Netfilter is a subsystem in the Linux 2.4 kernel. Netfilter makes
such network tricks as packet filtering, network address translation
(NAT) and connection tracking possible through the use of various hooks in
the kernel's network code. These hooks are places that kernel code, either
statically built or in the form of a loadable module, can register
functions to be called for specific network events. An example of such an
event is the reception of a packet.
----[ 1.1 - What this document is
This document discusses how a module writer can make use of the Netfilter
hooks for whatever purposes and also how network traffic can be hidden
from a Libpcap application. Although Linux 2.4 supports hooks for IPv4,
IPv6 and DECnet, only IPv4 will be discussed in this document. However,
most of the IPv4 content can be applied to the other protocols. As an aide
to teaching, a working kernel module that provides basic packet filtering
is provided in Appendix A. Any development/experimentation done for this
document was done on an Intel machine running Linux 2.4.5. Testing the
behaviour of Netfilter hooks was done using the loopback device, an
Ethernet device and a modem Point-to-Point interface.

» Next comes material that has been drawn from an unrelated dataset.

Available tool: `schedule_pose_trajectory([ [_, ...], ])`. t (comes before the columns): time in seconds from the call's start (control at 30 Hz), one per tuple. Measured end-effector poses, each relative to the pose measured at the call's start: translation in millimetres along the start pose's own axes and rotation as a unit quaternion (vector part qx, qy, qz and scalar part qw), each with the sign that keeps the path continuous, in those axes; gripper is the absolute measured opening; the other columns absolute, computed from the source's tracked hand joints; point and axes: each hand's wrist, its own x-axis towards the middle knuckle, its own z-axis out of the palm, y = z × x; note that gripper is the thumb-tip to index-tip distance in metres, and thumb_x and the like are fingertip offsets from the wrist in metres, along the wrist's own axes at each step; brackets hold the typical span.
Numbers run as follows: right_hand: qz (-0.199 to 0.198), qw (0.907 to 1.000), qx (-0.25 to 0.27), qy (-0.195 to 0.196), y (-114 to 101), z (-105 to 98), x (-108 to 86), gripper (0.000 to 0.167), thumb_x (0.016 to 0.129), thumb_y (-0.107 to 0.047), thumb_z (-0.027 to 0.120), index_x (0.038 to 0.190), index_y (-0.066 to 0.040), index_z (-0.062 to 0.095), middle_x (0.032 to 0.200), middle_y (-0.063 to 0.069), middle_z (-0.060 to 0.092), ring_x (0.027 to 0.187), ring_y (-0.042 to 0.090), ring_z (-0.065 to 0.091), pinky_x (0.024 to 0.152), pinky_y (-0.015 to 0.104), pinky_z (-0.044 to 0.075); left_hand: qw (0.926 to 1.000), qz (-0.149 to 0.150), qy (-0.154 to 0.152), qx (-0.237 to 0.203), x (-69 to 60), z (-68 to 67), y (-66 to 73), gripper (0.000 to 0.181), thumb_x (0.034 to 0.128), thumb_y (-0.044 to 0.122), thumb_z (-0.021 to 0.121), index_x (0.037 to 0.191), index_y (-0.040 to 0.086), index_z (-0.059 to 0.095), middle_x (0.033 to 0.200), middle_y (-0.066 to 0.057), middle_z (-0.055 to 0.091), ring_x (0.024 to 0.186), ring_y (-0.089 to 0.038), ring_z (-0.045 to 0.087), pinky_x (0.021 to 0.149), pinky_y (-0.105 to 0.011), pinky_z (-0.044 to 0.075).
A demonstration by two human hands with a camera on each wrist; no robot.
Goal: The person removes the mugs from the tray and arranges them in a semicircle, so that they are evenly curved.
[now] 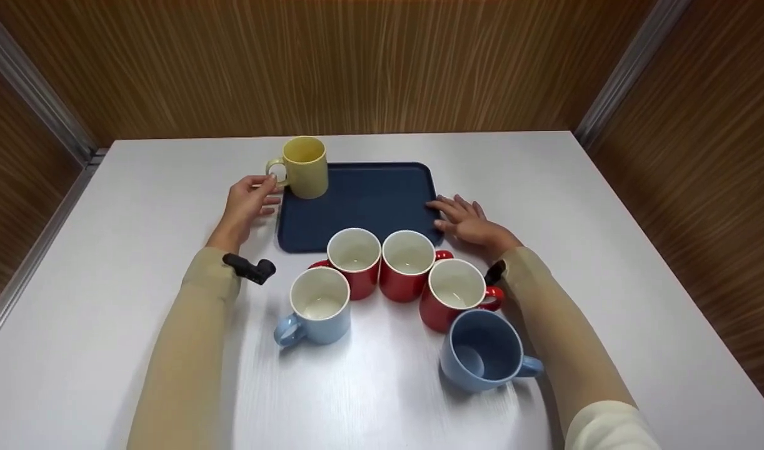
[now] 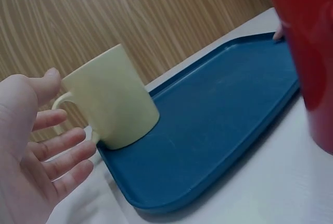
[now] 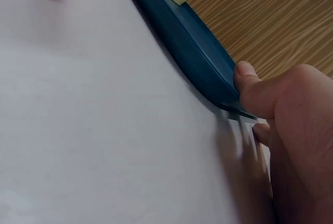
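Observation:
A yellow mug [image 1: 308, 175] stands upright on the far left corner of a dark blue tray [image 1: 382, 194], its handle turned left. My left hand [image 1: 247, 203] is at that handle, thumb and fingers apart and loosely extended; in the left wrist view the fingers [image 2: 67, 148] are not wrapped round it. Whether a fingertip touches the handle I cannot tell. My right hand [image 1: 472, 223] rests at the tray's right edge, fingers spread, with its thumb [image 3: 245, 73] on the rim in the right wrist view. Some of its fingers are hidden there.
Before the tray stand three red mugs with white insides: a left one [image 1: 363, 275], a middle one [image 1: 407, 275] and a right one [image 1: 447, 306]. A light blue mug [image 1: 329, 322] and a darker blue mug [image 1: 476, 369] stand nearer. Wood-grain walls [image 1: 357, 69] border the white table [image 1: 382, 400].

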Motion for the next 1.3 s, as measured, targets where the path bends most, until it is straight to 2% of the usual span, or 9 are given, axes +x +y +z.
schedule_pose_trajectory([
  [0.1, 0.007, 0.9999, 0.012, -0.001, -1, 1, 0.1, 0.054, 0.09, -0.056, 0.043, 0.141, -0.047, 0.029, 0.155, -0.01, 0.007, 0.139, 0.016, -0.015, 0.106, 0.044, -0.019, 0.9999, -0.003, 0.015, 0.004, 2.3, -1.1, -0.1, 0.049, 0.0929, 0.037, 0.054, 0.126, 0.002, 0.043, 0.119, -0.02, 0.058, 0.104, -0.029, 0.059, 0.083, -0.034, 0.05],
  [0.2, 0.008, 0.9998, 0.018, 0.0, -1, 2, -0.2, 0.053, 0.09, -0.054, 0.044, 0.141, -0.047, 0.03, 0.154, -0.01, 0.007, 0.139, 0.015, -0.016, 0.106, 0.044, -0.019, 0.9998, -0.007, 0.019, 0.007, 4.3, -1.4, -1.3, 0.051, 0.0932, 0.039, 0.053, 0.126, 0.002, 0.04, 0.119, -0.021, 0.057, 0.105, -0.03, 0.058, 0.086, -0.036, 0.048],
  [0.33, -0.006, 0.9999, -0.01, 0.001, 0, 4, -1.3, 0.053, 0.092, -0.051, 0.042, 0.143, -0.042, 0.029, 0.155, -0.008, 0.008, 0.139, 0.016, -0.014, 0.107, 0.043, -0.018, 0.9993, -0.028, 0.02, 0.013, 5.5, -0.8, -1.8, 0.058, 0.0925, 0.045, 0.05, 0.131, 0.004, 0.035, 0.123, -0.021, 0.053, 0.108, -0.031, 0.056, 0.091, -0.04, 0.045],
  [0.57, -0.017, 0.9993, -0.033, 0.008, -2, 3, -3.2, 0.053, 0.093, -0.052, 0.04, 0.144, -0.04, 0.029, 0.155, -0.006, 0.008, 0.14, 0.018, -0.013, 0.107, 0.044, -0.017, 0.9967, -0.074, 0.006, 0.033, 10.7, -2.5, 6.3, 0.075, 0.089, 0.058, 0.045, 0.14, 0.009, 0.022, 0.128, -0.017, 0.048, 0.112, -0.03, 0.053, 0.093, -0.04, 0.044],
  [0.77, -0.01, 0.9996, -0.027, 0.003, -5, 5, -5.0, 0.052, 0.093, -0.051, 0.041, 0.143, -0.041, 0.029, 0.155, -0.007, 0.008, 0.139, 0.016, -0.014, 0.107, 0.044, -0.018, 0.994, -0.107, -0.013, 0.016, 11.1, -3.4, 7.5, 0.076, 0.0897, 0.062, 0.033, 0.148, 0.017, 0.016, 0.131, -0.017, 0.047, 0.109, -0.029, 0.055, 0.092, -0.039, 0.044],
  [0.87, -0.012, 0.9996, -0.025, 0.003, -6, 6, -5.1, 0.051, 0.093, -0.05, 0.041, 0.143, -0.041, 0.03, 0.155, -0.006, 0.008, 0.14, 0.017, -0.014, 0.107, 0.044, -0.018, 0.9934, -0.113, -0.019, 0.01, 11.8, -4.9, 9.0, 0.073, 0.0906, 0.062, 0.03, 0.148, 0.019, 0.017, 0.131, -0.018, 0.047, 0.107, -0.028, 0.055, 0.092, -0.039, 0.044],
  [1.0, -0.013, 0.9996, -0.023, 0.009, -6, 6, -4.7, 0.052, 0.093, -0.051, 0.041, 0.142, -0.042, 0.03, 0.155, -0.007, 0.009, 0.14, 0.016, -0.013, 0.107, 0.044, -0.018, 0.9934, -0.113, -0.019, 0.004, 15.6, -5.7, 10.7, 0.071, 0.0899, 0.062, 0.033, 0.147, 0.021, 0.023, 0.127, -0.017, 0.05, 0.099, -0.025, 0.058, 0.089, -0.038, 0.046],
  [1.2, -0.019, 0.9995, -0.023, 0.008, -4, 8, -5.4, 0.052, 0.093, -0.05, 0.041, 0.143, -0.039, 0.031, 0.155, -0.006, 0.009, 0.14, 0.017, -0.013, 0.107, 0.044, -0.017, 0.9924, -0.122, -0.013, 0.004, 22.1, -6.6, 6.3, 0.064, 0.0907, 0.059, 0.037, 0.141, 0.021, 0.033, 0.114, -0.014, 0.054, 0.077, -0.017, 0.061, 0.073, -0.031, 0.051],
  [1.3, -0.03, 0.9986, -0.044, 0.006, -5, 8, -6.2, 0.053, 0.094, -0.049, 0.04, 0.144, -0.036, 0.03, 0.155, -0.004, 0.01, 0.14, 0.019, -0.013, 0.107, 0.046, -0.016, 0.993, -0.118, -0.002, 0.0, 23.6, -5.5, 3.4, 0.059, 0.0909, 0.057, 0.038, 0.136, 0.02, 0.04, 0.107, -0.014, 0.057, 0.07, -0.016, 0.06, 0.066, -0.029, 0.05],
])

This document is also written for my benefit in an attempt to fully
understand Netfilter. I do not guarantee that any code accompanying this
document is 100% error free but I have tested all code provided here. I
have suffered the kernel faults so hopefully you won't have to. Also, I
do not accept any responsibility for damages that may occur through
following this document. It is expected that the reader be comfortable with
the C programming language and have some experience with Loadable Kernel
Modules.
If I have made a mistake in something presented here then please let me
know. I am also open to suggestions on either improving this document or
other nifty Netfilter tricks in general.
----[ 1.2 - What this document is not
This document is not a complete ins-and-outs reference for Netfilter. It
is also *not* a reference for the iptables command. If you want to learn
more about the iptables command, consult the man pages.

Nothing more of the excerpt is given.